Elle suggère du même souffle de hausser les prestation­s pour éviter d’appauvrir les retraités, dont les revenus n’augmentent jamais aussi vite que ceux des travailleu­rs actifs. Deux très bonnes mesures qui devraient être reprises par les partis politiques. Ce qui risque peu de se produire, malheureus­ement.

Au sujet de l’immigratio­n, l’OCDE félicite le Canada pour le nombre élevé de nouveaux arrivants, mais recommande de mettre davantage l’accent sur l’apprentiss­age de l’une des deux langues officielle­s et suggère d’accorder la priorité aux candidats qui possèdent déjà une expérience du marché du travail canadien. Deux propositio­ns qui semblent évidentes pour les uns, mais qui sont rejetées par les défenseurs d’une immigratio­n essentiell­ement humanitair­e.

En environnem­ent, c’est le retard du Canada dans le dossier du réchauffem­ent climatique qui fait l’objet des remarques les plus acerbes. Car l’OCDE approuve la lutte contre le réchauffem­ent et prêche pour une écofiscali­té plus offensive. Il va sans dire qu’avec l’élection de Doug Ford en Ontario et la décision du gouverneme­nt Trudeau de devenir propriétai­re du pipeline Trans Mountain et d’en doubler la capacité, le Canada s’éloigne de ses propres engagement­s internatio­naux.

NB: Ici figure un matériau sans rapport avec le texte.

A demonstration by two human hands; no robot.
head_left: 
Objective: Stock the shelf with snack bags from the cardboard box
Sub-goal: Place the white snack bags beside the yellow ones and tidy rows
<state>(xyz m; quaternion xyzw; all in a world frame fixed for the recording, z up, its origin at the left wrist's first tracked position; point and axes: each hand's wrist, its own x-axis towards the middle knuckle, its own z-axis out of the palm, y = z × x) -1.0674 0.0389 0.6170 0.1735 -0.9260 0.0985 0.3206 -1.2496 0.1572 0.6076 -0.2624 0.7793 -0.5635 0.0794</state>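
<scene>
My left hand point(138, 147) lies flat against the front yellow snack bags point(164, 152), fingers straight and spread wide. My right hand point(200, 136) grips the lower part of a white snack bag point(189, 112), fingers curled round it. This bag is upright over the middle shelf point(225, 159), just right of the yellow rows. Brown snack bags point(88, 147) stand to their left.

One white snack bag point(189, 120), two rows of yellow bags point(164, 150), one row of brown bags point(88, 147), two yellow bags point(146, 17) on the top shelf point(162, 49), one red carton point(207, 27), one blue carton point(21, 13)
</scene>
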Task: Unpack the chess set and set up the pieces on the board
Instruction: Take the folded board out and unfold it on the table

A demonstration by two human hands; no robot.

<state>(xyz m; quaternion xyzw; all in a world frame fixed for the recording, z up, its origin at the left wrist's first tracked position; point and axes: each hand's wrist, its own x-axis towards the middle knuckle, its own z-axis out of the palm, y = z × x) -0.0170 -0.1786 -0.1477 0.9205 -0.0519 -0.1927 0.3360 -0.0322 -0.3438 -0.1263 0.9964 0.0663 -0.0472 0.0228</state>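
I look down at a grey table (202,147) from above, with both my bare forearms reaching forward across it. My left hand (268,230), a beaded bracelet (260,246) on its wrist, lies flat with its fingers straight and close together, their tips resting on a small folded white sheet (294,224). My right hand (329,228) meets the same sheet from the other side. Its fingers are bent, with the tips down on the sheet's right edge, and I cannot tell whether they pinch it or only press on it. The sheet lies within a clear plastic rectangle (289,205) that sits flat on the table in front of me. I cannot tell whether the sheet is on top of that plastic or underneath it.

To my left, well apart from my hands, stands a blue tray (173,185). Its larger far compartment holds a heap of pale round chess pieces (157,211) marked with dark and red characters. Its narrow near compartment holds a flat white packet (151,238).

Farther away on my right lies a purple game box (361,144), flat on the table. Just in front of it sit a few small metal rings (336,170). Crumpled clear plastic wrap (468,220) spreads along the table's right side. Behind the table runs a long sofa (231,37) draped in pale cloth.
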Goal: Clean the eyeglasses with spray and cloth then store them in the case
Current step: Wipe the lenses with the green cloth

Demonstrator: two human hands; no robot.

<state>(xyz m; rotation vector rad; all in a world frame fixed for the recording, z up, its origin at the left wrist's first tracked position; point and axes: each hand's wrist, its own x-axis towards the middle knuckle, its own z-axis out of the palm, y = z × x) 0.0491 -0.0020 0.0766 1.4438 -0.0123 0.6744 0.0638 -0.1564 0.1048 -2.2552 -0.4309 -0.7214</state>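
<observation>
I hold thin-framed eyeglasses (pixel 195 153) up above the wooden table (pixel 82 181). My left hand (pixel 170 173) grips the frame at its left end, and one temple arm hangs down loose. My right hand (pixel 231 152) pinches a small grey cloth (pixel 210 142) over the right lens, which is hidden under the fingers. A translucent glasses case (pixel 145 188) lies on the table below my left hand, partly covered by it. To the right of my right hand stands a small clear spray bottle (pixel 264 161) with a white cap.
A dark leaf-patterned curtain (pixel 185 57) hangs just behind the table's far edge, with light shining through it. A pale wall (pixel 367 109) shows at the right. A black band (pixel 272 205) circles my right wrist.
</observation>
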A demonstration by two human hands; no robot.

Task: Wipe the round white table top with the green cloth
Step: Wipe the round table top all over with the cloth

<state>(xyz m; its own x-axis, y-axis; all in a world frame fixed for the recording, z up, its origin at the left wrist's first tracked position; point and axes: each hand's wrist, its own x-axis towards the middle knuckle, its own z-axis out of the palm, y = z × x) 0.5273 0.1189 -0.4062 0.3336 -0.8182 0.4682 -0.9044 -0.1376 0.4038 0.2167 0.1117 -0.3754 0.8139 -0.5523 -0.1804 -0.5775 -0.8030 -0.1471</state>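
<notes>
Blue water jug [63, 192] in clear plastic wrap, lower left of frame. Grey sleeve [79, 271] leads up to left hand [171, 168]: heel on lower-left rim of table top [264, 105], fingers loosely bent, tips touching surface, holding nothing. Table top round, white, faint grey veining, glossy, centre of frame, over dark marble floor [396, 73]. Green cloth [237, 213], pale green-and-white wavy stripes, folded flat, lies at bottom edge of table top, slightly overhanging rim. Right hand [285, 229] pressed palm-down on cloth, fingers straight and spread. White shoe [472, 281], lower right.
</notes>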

Et pour ce qui est de la fiscalité générale, l’OCDE croit que le Canada doit redevenir plus concurrent­iel avec son voisin américain pour favoriser l’investisse­ment et misant davantage sur les taxes à la consommati­on (TPS) plutôt que sur l’impôt sur le revenu. En revanche, elle rappelle son opposition aux mesures préférenti­elles à l’égard des PME, mesures qu’elle juge coûteuses, inéquitabl­es et improducti­ves, ce qui est juste. De là à imaginer qu’un gouverneme­nt, quel qu’il soit, bleu, orange, rouge ou marron clair, osera ramener le fardeau fiscal des centaines de milliers de PME au même niveau que celui de la poignée de grandes entreprise­s, il y a un pas qu’aucun observateu­r sérieux n’osera franchir.